A rectangular kernel assigns equal weights (read importance) to each point falling within its kernel support (read window). If you think this assumption encapsulates your modelling assumptions adequately then you have no reason not to pick a simple moving average for smoothing. If you think this assumption is a bit oversimplifying... read along.
Let's assume that we look at data $(y_i,t_i)$ but actually what is going on is that $y_i = y_{\text{true}}(t_i) + \epsilon_i$ where $y_{\text{true}}$ has a some odd but smooth parametric form and $\epsilon \sim N(0,\sigma^2_{\epsilon})$. By smoothing we try to estimate $y_{\text{true}}$.
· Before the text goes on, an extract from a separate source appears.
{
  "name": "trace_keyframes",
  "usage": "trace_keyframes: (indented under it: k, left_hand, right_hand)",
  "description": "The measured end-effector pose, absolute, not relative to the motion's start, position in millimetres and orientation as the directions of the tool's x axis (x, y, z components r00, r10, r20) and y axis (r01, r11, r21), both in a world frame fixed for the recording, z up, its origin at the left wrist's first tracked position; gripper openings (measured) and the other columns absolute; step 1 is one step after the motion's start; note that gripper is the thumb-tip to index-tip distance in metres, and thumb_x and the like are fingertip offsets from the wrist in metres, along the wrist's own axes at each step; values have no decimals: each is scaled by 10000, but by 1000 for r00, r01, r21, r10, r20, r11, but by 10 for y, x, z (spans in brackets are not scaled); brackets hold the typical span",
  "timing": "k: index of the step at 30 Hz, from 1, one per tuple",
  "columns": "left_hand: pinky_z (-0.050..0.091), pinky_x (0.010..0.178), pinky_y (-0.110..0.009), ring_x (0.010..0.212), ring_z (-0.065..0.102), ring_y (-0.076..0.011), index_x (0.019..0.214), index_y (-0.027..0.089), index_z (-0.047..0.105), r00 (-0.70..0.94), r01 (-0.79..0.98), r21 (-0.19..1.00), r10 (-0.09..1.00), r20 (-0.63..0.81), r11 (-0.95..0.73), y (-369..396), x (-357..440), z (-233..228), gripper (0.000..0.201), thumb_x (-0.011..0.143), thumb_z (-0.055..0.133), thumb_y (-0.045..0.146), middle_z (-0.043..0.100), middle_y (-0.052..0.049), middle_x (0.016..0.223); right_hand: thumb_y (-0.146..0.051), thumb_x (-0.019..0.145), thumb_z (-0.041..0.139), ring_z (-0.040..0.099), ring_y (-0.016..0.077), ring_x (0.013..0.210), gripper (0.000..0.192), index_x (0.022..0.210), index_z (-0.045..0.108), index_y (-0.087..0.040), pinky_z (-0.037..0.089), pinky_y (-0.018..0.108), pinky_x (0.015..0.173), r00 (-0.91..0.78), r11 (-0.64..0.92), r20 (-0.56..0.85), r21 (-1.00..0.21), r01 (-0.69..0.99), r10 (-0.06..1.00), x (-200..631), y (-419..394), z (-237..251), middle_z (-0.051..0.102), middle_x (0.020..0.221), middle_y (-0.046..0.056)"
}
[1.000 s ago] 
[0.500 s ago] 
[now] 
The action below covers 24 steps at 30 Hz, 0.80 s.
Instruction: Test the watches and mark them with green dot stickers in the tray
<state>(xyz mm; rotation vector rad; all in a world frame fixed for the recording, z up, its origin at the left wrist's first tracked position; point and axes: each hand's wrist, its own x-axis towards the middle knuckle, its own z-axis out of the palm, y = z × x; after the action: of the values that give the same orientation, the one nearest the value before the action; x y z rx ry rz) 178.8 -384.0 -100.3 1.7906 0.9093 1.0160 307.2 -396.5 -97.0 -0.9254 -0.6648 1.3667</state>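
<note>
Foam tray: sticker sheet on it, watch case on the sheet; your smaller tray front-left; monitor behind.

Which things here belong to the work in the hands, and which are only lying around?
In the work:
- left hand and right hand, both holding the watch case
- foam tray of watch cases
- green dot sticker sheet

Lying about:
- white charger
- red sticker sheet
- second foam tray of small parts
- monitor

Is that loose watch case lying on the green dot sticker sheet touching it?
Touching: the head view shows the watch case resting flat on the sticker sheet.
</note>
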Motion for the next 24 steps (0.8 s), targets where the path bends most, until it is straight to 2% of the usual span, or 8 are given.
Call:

We could go ahead and fit a model across all data; something like: $y = \beta_0 + \beta_1 t + \epsilon$ (or a higher degree polynomial) but we suspect that this is too restrictive. We have the implicit understanding that data close to a time-point $t$ are more relevant to the value $y_{\text{true}}(t)$ than data further way from $t$. So we decide to built a window around $t$, say $[t-b, t+b]$ where $b$ is a bandwidth. Now, if the assumption is that all points within $[t-b, t+b]$ are equally important to estimate $y_{\text{true}}(t)$ then a rectangular kernel where all point are weighted the same is perfect for us. But maybe we think "... within the window some central points matter more" and we try another kernel) (eg. triangular or Epanechnikov) that assigns higher importance to central points. Or actually we are not really certain about the assumption of a window to begin with so we fit try a kernel (eg. Gaussian) that has infinite support. ($b$ is always to be estimated using cross-validation). Local linear regression gives the ability to test and actually incorporate all these assumptions to our final estimates for $y_{\text{true}}$.
Finally let me point out that "lowess/loess" are utilising locally weighted linear regression to smooth data but their are just one type of the local polynomial methods (eg. the Nadaraya–Watson estimator, one of the earliest estimators of this kind) used in semi-parametric regression. Other models (eg. roughness penalty methods, like spline smoothing) are also available; see A.C. Davison Statistical Models, Chapt. 10.7 for a nice concise introduction.